_Problem requirements_: Pictures stay out; please output the remaining data exactly.

_Raw data_:
....................
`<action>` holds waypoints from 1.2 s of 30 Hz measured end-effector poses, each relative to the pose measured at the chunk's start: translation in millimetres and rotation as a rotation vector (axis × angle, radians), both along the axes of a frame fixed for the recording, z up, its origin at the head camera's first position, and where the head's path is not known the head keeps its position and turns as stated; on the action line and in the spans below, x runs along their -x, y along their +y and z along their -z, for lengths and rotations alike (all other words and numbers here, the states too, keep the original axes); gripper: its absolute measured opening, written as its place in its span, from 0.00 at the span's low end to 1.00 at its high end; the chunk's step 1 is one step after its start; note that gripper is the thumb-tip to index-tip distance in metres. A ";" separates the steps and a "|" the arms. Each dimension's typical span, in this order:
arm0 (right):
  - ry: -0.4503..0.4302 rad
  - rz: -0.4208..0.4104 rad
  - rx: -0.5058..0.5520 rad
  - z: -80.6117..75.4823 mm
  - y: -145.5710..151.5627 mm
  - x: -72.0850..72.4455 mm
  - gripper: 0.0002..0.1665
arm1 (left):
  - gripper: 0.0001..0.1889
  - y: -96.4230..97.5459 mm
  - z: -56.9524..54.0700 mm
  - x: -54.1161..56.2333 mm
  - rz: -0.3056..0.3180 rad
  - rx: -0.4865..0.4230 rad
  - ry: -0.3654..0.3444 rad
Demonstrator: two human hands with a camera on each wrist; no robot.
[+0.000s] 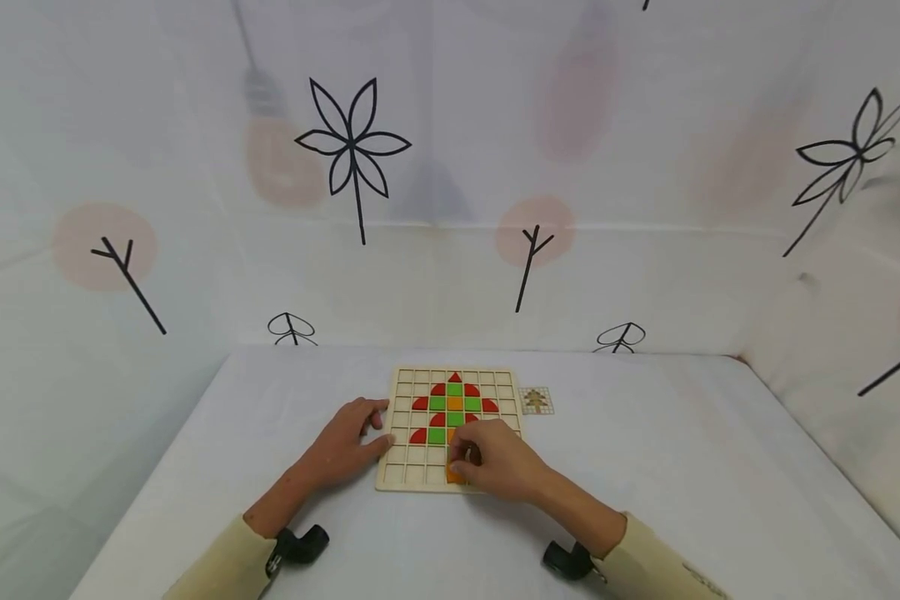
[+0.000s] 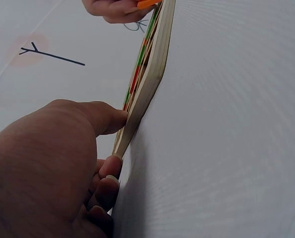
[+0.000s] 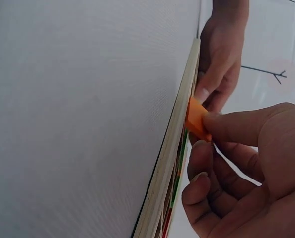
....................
_Answer box_:
`<action>` holds waypoints from 1.2 s of 30 Hz measured end-effector poses, each relative to the pose measured at the chunk's start: translation in millimetres and rotation as a rotation vector (axis × angle, radians), both along the axes of a frame fixed for the recording, z up, its origin at the head camera's first position, and where the head's path is not known the head keeps its position and turns as stated; on the action line and in the spans below, x runs along their -x, y along their +y and z along their -z, for lengths and rotations alike (all other words and numbers here, the states too, keep the original axes); gripper: its absolute measured opening, written as its place in its span, from 0.00 at the span's low end to 1.00 at its high end; the chunk's step 1 is one step after its start; note that gripper is the thumb-tip to index-tip distance in metres. A ";" separates the steps and a "|" the arms. Each dimension's typical span, in this order:
arm0 (right):
  - ry: -0.4503..0.4302 rad
  - rz: -0.4208..0.4104 rad
  - rx: -0.5058..0.5520 rad
  - z: -80.6117..75.4823 mm
  - y: -145.5710..151.5627 mm
  - x: -72.0850..72.4455 mm
  - gripper: 0.0002..0.1665
arm1 (left):
  - gripper: 0.0001..0.1889
  - y: -96.4230..97.5459 mm
  - z: -56.9524..54.0700 mm
  - x: -54.1161..56.2333 mm
  - rz: -0.3056..0.3180 rad
  - rx: -0.4865..0.4230 rad
  - ry: -0.3654..0.3444 rad
Demonstrator: two human hands with a camera on each wrist; no robot.
[+0.000s] 
[+0.000s] 
[+0.000s] 

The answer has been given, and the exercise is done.